* What to work on *
Please return each entry exactly as it appears, but not the pictures.

------------------------

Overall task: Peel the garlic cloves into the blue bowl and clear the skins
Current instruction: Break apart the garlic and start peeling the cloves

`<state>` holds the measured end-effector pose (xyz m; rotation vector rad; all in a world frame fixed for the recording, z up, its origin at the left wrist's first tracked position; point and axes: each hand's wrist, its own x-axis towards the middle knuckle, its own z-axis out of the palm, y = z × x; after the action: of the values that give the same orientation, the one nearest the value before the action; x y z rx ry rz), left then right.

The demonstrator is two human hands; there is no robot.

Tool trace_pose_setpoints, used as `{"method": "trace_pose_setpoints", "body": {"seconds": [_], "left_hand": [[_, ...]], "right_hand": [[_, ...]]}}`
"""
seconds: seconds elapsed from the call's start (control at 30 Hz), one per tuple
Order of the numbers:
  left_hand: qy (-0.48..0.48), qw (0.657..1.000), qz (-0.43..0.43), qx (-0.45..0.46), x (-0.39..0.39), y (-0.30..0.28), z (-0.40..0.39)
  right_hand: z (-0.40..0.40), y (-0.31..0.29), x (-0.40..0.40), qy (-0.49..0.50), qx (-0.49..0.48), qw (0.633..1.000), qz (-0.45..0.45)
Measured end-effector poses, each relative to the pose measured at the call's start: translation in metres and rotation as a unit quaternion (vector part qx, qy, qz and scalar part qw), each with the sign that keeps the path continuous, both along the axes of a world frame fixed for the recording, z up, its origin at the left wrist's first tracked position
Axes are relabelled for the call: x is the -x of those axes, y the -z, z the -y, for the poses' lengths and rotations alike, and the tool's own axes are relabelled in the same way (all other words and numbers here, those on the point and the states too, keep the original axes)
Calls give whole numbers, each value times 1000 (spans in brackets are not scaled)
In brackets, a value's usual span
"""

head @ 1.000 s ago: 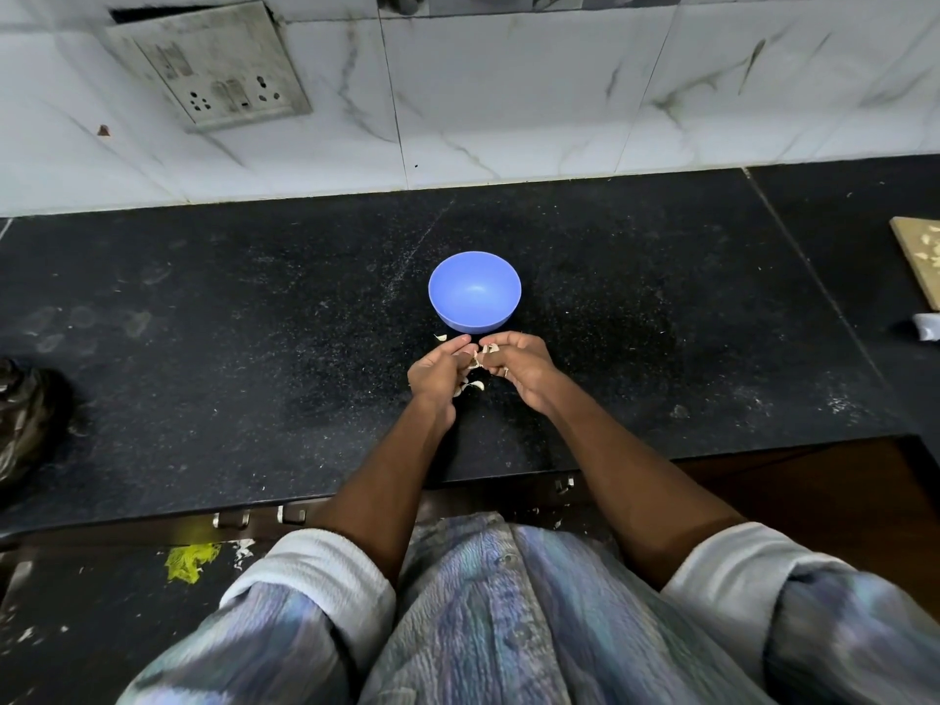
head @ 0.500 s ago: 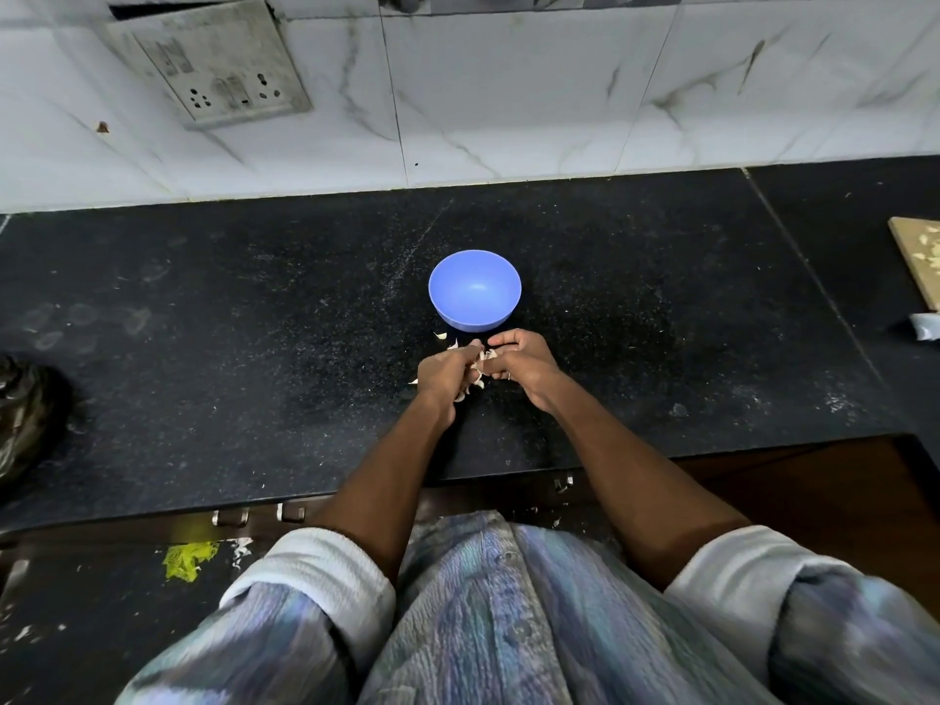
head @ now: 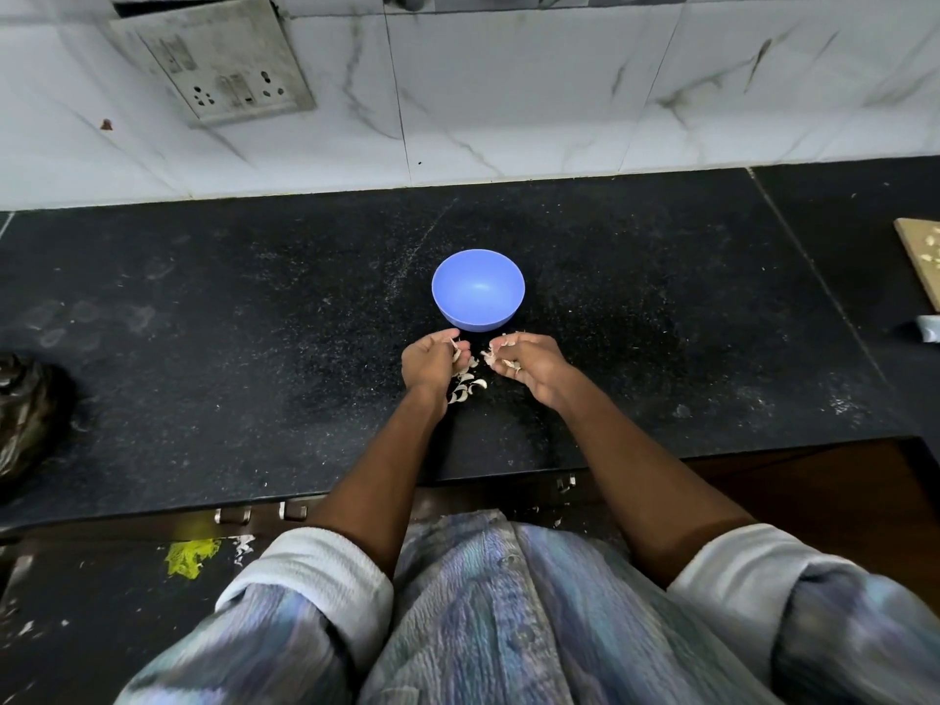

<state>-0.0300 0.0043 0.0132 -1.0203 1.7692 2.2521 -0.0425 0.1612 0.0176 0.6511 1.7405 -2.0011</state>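
While both hands work just in front of the blue bowl [head: 478, 287], they are a little apart from each other above the black surface [head: 203, 389]. The left hand [head: 430, 361] has its fingers curled, and its grip is pinching a pale piece of garlic [head: 456, 352] at the fingertips; whether this is a clove or only skin, I cannot tell. The right hand [head: 531, 363] is also curled, and its grip is pressed on a small bunch of dry skins [head: 492, 354]. Between and below the hands, several garlic cloves [head: 465, 386] lie on the surface in a loose group, close to the left wrist. The bowl stands upright on the surface and looks empty inside. It is just beyond the fingertips, not touching them. Behind it is a white tiled wall [head: 508, 94] with a socket plate [head: 213, 58]. At the right edge a wooden board [head: 923, 251] is partly in view.
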Motion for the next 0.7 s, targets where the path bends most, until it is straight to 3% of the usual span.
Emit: {"method": "trace_pose_setpoints", "body": {"seconds": [0.17, 0.37, 0.47, 0.6, 0.7], "left_hand": [[-11, 995, 6, -100, -2, -4, 9], [17, 998, -13, -63, -7, 0, 14], [42, 998, -32, 22, -11, 6, 13], [91, 962, -66, 248, -12, 17, 19], [142, 940, -94, 295, -14, 17, 19]], "right_hand": [[2, 4, 6, 52, 52, 997, 28], [6, 5, 7, 58, 87, 994, 44], [9, 4, 7, 57, 97, 993, 48], [7, -2, 3, 45, 121, 990, 58], [7, -4, 2, 48, 153, 985, 71]]}}
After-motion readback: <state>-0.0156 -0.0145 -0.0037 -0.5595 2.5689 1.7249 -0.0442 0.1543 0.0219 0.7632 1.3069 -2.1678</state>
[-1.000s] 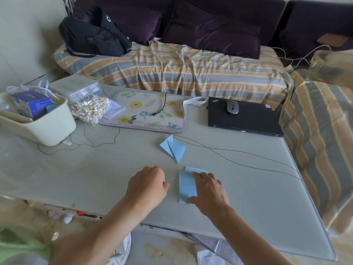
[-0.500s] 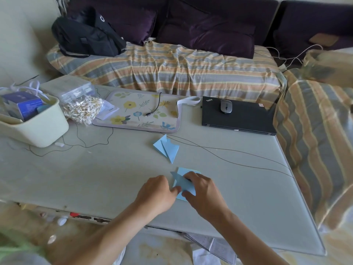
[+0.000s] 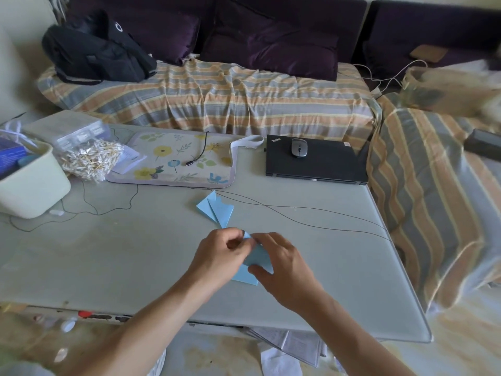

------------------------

* Finished task *
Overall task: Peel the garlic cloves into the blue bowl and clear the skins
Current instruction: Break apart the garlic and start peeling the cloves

`<state>` holds the measured end-effector pose (xyz m; rotation vector rad; all in a world frame fixed for the recording, z up, its origin at the left wrist's first tracked position; point and axes: each hand's wrist, its own x-axis towards the middle knuckle, its own z-axis out of the palm, y = z × x; after the action: of the values that give the same orientation, the one nearest the value before the action; x y z rx ry rz), left then right.

The demonstrator is two human hands; there is no robot.

Tool trace_pose_setpoints, used as `{"method": "trace_pose_setpoints", "body": {"seconds": [_], "left_hand": [[_, ...]], "right_hand": [[_, ...]]}}`
"""
seconds: seconds elapsed from the call's start (control at 30 Hz), one per tuple
Order of the numbers:
  left_hand: qy (-0.48..0.48), qw (0.657..1.000), qz (-0.43..0.43), qx (-0.45..0.46), x (-0.39..0.39), y (-0.30..0.28), z (-0.40..0.39)
  right_hand: z (-0.40..0.40), y (-0.31..0.29), x (-0.40..0.40), qy (-0.49..0.50), qx (-0.49..0.48), qw (0.633..1.000), qz (-0.45..0.45)
Measured end-effector poses, each relative to the pose measured at the call's start: translation in metres and rotation as a unit quaternion (vector part qx, qy, qz and scalar part qw), each with the sign that keeps the path continuous, both along the axes of a world frame fixed for the recording, z up, its origin at the left wrist's first tracked position
Axes are relabelled for the call: x is the -x of those axes, y the -z, z the -y, for the poses' lengths and rotations alike, and the tool's own axes are relabelled in the same way (all other words and numbers here, those on the point and the states too, keep the original axes)
Calls give whole numbers, each value times 1000 (spans in brackets are not scaled)
In brackets, a value's usual span
"""

head @ 1.000 s ago: 
head @ 0.500 s ago: 
head @ now: 

<state>-0.0300 0.0043 0.0132 -1.0203 1.7692 2.2521 -0.0425 0.1612 0.0176 0.6511 1.7405 -2.0011</state>
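While both hands work just in front of the blue bowl [head: 478, 287], they are a little apart from each other above the black surface [head: 203, 389]. The left hand [head: 430, 361] has its fingers curled, and its grip is pinching a pale piece of garlic [head: 456, 352] at the fingertips; whether this is a clove or only skin, I cannot tell. The right hand [head: 531, 363] is also curled, and its grip is pressed on a small bunch of dry skins [head: 492, 354]. Between and below the hands, several garlic cloves [head: 465, 386] lie on the surface in a loose group, close to the left wrist. The bowl stands upright on the surface and looks empty inside. It is just beyond the fingertips, not touching them. Behind it is a white tiled wall [head: 508, 94] with a socket plate [head: 213, 58]. At the right edge a wooden board [head: 923, 251] is partly in view.
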Motion for the next 0.7 s, targets where the path bends most, until it is straight to 3% of the usual span.
Emit: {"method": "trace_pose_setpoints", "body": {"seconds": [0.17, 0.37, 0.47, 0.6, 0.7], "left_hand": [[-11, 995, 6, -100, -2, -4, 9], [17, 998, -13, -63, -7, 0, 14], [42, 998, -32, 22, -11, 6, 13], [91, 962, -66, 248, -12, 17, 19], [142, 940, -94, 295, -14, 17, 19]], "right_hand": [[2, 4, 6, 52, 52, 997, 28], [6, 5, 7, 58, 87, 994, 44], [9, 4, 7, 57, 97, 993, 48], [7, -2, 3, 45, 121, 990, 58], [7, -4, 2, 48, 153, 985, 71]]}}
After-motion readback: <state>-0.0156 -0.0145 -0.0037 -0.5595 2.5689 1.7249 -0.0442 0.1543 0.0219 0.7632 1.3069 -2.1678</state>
[-1.000s] 
[-0.500s] 
[+0.000s] 

Nothing else remains to be done in this exercise.